_EXERCISE BRIEF:_ Here the job is to transcribe the data verbatim while leaving each picture out.

_PROVIDED DATA:_
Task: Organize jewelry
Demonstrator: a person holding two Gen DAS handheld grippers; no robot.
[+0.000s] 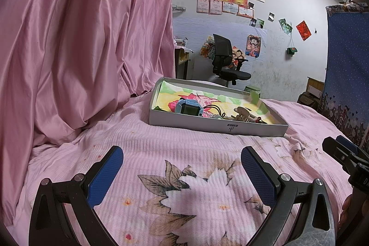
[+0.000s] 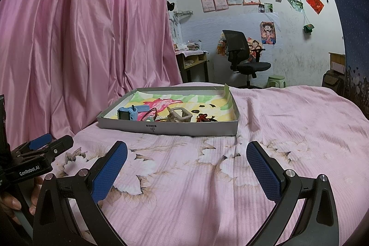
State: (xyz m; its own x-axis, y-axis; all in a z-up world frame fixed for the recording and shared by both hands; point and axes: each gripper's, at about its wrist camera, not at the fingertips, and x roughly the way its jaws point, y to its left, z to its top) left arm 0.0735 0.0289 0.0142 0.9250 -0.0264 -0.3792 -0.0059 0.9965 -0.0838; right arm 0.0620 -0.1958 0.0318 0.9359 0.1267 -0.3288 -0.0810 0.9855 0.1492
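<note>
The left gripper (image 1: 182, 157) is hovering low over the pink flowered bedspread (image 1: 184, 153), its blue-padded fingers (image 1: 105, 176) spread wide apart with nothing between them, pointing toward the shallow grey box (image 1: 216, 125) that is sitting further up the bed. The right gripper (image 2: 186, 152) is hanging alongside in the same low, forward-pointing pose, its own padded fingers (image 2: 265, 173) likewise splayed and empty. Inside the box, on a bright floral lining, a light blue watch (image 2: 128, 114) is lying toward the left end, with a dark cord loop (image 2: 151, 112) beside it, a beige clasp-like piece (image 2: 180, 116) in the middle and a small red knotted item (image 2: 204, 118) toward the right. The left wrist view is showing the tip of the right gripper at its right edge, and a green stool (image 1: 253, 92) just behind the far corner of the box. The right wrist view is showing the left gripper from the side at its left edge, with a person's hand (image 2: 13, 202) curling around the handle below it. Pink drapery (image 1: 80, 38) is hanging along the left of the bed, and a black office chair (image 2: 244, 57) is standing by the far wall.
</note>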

_FINISHED EXERCISE:_
Task: Organize jewelry
Demonstrator: a person holding two Gen DAS handheld grippers; no robot.
[+0.000s] 
[+0.000s] 
State: (xyz m; its own x-axis, y-axis; all in a z-up world frame fixed for the recording and shared by both hands; point and axes: each gripper's, at about its wrist camera, not at the fingertips, and x roughly the way its jaws point, y to its left, z to its top) left arm 0.0735 0.0289 0.0142 0.9250 -0.0264 -0.3792 -0.0059 0.9965 -0.0838; right arm 0.0620 -0.1958 0.0318 0.9359 0.1267 -0.3288 -0.0810 0.9855 0.1492
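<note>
The left gripper (image 1: 182, 157) is hovering low over the pink flowered bedspread (image 1: 184, 153), its blue-padded fingers (image 1: 105, 176) spread wide apart with nothing between them, pointing toward the shallow grey box (image 1: 216, 125) that is sitting further up the bed. The right gripper (image 2: 186, 152) is hanging alongside in the same low, forward-pointing pose, its own padded fingers (image 2: 265, 173) likewise splayed and empty. Inside the box, on a bright floral lining, a light blue watch (image 2: 128, 114) is lying toward the left end, with a dark cord loop (image 2: 151, 112) beside it, a beige clasp-like piece (image 2: 180, 116) in the middle and a small red knotted item (image 2: 204, 118) toward the right. The left wrist view is showing the tip of the right gripper at its right edge, and a green stool (image 1: 253, 92) just behind the far corner of the box. The right wrist view is showing the left gripper from the side at its left edge, with a person's hand (image 2: 13, 202) curling around the handle below it. Pink drapery (image 1: 80, 38) is hanging along the left of the bed, and a black office chair (image 2: 244, 57) is standing by the far wall.
</note>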

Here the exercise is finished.